Adsorption ONLY inside CNTs by LAMMPS

Hi,
i am reading some papers that investigate the adsorption isotherms of water inside CNTs. they use PBC at the axis of the tube so they consider as a volume only the interior of the tube. My question is that they all use GCMC and not MD. Since i am not currently familiar with GCMC (and atom deletion/addition that they perform), how can i do such a thing with LAMMPS and MD simulations? i mean given a volume and a pressure i will put an initial number of molecules h2o or co2 or ch4 for example. how can i do the analogous with lammps so to compute the adsorbed molecules and not all the molecules that i would have put in first place? is there any technique or i should use GCMC or consider an external space around the tube and place my molecules around the tube and see what will happened in the interior?

Regards
Jim

2011/10/7 Jim Jim <[email protected]...>:

Hi,
i am reading some papers that investigate the adsorption isotherms of water
inside CNTs. they use PBC at the axis of the tube so they consider as a
volume only the interior of the tube. My question is that they all use GCMC
and not MD. Since i am not currently familiar with GCMC (and atom
deletion/addition that they perform), how can i do such a thing with LAMMPS
and MD simulations? i mean given a volume and a pressure i will put an

no. at least, not yet and not easily.

initial number of molecules h2o or co2 or ch4 for example. how can i do the
analogous with lammps so to compute the adsorbed molecules and not all the
molecules that i would have put in first place? is there any technique or i
should use GCMC or consider an external space around the tube and place my
molecules around the tube and see what will happened in the interior?

please read up on what a grand canonical ensemble represents
and you can answer your questions easily yourself.

axel.

And you can look at the fix gcmc command recently
added to LAMMPS by Paul Crozier, though it only
currently works for atoms not molecules (e.g. real water).

Paul is CCd.

Steve

It would be wrong if i used a finite sized CNT and to add two reservoirs in the two endings connected with PBC (so in practice one) ?

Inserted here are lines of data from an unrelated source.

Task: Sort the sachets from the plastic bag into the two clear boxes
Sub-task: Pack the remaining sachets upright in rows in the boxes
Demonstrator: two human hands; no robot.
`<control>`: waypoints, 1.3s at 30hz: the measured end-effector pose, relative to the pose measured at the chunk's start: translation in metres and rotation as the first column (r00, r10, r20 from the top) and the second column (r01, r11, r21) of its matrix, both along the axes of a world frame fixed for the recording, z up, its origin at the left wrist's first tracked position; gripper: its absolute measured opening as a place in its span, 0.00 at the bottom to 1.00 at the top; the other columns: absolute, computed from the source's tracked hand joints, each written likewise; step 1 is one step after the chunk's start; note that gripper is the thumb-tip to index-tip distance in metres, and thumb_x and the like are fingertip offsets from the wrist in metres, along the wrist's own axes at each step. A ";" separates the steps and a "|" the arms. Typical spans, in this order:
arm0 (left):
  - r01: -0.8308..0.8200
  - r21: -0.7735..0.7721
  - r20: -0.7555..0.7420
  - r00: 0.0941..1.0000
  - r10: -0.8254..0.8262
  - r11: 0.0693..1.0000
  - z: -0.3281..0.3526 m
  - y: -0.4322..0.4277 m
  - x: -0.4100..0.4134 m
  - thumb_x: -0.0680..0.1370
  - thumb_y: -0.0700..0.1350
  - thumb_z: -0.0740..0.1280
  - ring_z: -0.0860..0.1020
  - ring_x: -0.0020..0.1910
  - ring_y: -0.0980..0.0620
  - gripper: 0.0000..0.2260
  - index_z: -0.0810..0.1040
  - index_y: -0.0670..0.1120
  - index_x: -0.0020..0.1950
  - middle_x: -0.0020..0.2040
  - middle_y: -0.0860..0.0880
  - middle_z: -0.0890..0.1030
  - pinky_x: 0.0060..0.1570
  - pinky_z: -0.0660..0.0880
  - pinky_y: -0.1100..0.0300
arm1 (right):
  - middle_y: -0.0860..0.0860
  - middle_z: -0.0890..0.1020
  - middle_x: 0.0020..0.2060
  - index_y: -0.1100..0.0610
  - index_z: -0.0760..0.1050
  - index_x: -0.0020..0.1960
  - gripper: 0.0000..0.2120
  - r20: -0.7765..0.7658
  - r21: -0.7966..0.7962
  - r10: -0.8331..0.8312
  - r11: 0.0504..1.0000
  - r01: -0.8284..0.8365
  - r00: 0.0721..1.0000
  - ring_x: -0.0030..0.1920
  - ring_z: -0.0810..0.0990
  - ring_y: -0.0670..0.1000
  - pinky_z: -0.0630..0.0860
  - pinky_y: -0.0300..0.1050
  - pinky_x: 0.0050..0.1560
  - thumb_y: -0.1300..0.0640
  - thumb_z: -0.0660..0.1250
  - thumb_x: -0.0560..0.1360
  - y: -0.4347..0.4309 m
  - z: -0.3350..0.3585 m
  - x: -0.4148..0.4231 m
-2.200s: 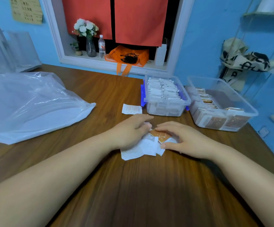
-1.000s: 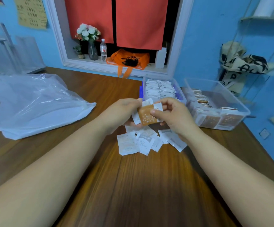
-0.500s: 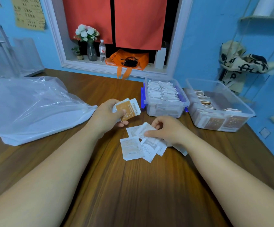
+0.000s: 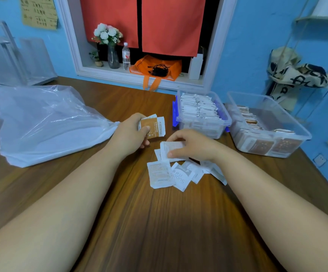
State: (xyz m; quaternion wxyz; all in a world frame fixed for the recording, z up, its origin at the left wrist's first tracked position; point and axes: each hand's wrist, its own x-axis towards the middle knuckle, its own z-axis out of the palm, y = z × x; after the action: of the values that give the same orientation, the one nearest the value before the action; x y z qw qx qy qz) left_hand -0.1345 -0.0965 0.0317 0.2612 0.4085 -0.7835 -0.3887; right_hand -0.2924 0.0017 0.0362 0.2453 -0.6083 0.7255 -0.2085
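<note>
Right hand (image 4: 193, 147) lifted flat white sachet (image 4: 171, 149).

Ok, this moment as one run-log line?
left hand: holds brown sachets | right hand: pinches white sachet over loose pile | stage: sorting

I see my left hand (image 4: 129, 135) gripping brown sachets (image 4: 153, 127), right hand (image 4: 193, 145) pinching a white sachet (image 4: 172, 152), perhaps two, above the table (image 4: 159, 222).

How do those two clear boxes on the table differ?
The left box is smaller and packed full of white sachets; the right box is larger, with bare space inside. The left box has blue latches; the right box shows none and holds brown sachets. Both are clear, lidless and stand on the wooden table.
</note>
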 end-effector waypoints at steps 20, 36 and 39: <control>-0.006 -0.029 -0.005 1.000 0.006 1.000 0.003 0.000 0.002 0.80 0.46 0.61 0.81 0.38 0.53 0.13 0.68 0.50 0.65 0.54 0.51 0.76 0.34 0.76 0.67 | 0.45 0.77 0.52 0.50 0.72 0.57 0.20 -0.137 0.205 -0.011 0.978 0.040 0.991 0.51 0.77 0.46 0.77 0.44 0.54 0.45 0.73 0.69 0.000 0.011 0.002; -0.033 0.000 -0.034 0.999 0.033 0.999 0.003 0.002 0.002 0.81 0.46 0.60 0.79 0.37 0.53 0.14 0.67 0.50 0.66 0.54 0.50 0.76 0.37 0.78 0.64 | 0.49 0.78 0.50 0.54 0.74 0.54 0.13 -0.058 -0.077 -0.075 0.995 0.070 0.996 0.51 0.76 0.49 0.72 0.43 0.48 0.49 0.68 0.74 0.013 0.036 -0.004; -0.033 0.023 -0.067 0.997 0.035 0.999 0.004 0.003 0.004 0.81 0.45 0.60 0.81 0.41 0.51 0.12 0.68 0.50 0.65 0.55 0.48 0.78 0.43 0.81 0.57 | 0.49 0.78 0.42 0.55 0.76 0.49 0.12 -0.079 0.071 0.150 0.987 -0.144 0.986 0.41 0.76 0.45 0.72 0.39 0.41 0.49 0.71 0.71 0.020 0.045 0.016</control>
State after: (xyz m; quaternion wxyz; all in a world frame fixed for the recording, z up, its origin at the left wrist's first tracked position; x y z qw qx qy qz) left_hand -0.1310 -0.0938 0.0357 0.2896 0.4113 -0.7629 -0.4062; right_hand -0.2768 0.0216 0.0808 0.2489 -0.6600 0.6948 -0.1404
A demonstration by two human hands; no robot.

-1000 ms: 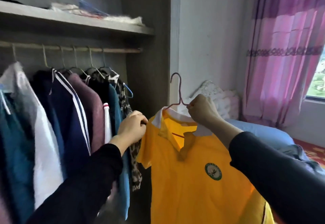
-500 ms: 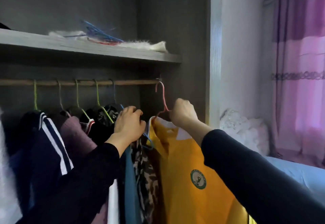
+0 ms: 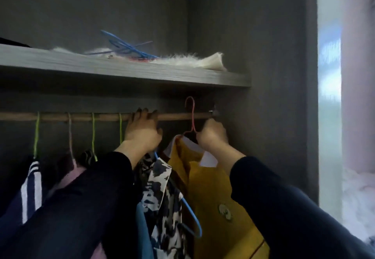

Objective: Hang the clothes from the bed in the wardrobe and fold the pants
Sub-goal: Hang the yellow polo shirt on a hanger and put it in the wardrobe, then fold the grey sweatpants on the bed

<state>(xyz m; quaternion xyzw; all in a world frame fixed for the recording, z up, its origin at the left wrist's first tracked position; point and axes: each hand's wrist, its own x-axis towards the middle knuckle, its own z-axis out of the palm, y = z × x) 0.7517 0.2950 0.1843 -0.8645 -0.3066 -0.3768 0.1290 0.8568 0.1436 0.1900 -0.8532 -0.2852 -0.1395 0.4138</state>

Have you read up on GCMC rules? I wouldn't try to re-invent a
well-established method. The tricky part for LAMMPS is
the insert/delete. Paul can advise you on what is possible
now, and what you could add.

Steve

I'd recommend you use GCMC for this. Please see what LAMMPS can do in this regard with fix GCMC (see the documentation). Steve is correct that fix GCMC cannot (yet) insert molecules (only atoms for now). You might consider using a one-site water model to get started, although the results probably wouldn't be very comparable to experiments. Alternatively, you could write your own version of fix GCMC that inserts molecules (or wait for someone else to do it). Or you could find a non-LAMMPS GCMC option.

I wouldn't recommend the reservoir idea because it would likely be challenging to deal with the new interfaces that would be introduced, you'd still have to establish the chemical potential (and pressure) of the reservoirs, and the computational cost would go up considerably. I'd recommend sticking with the established GCMC protocols.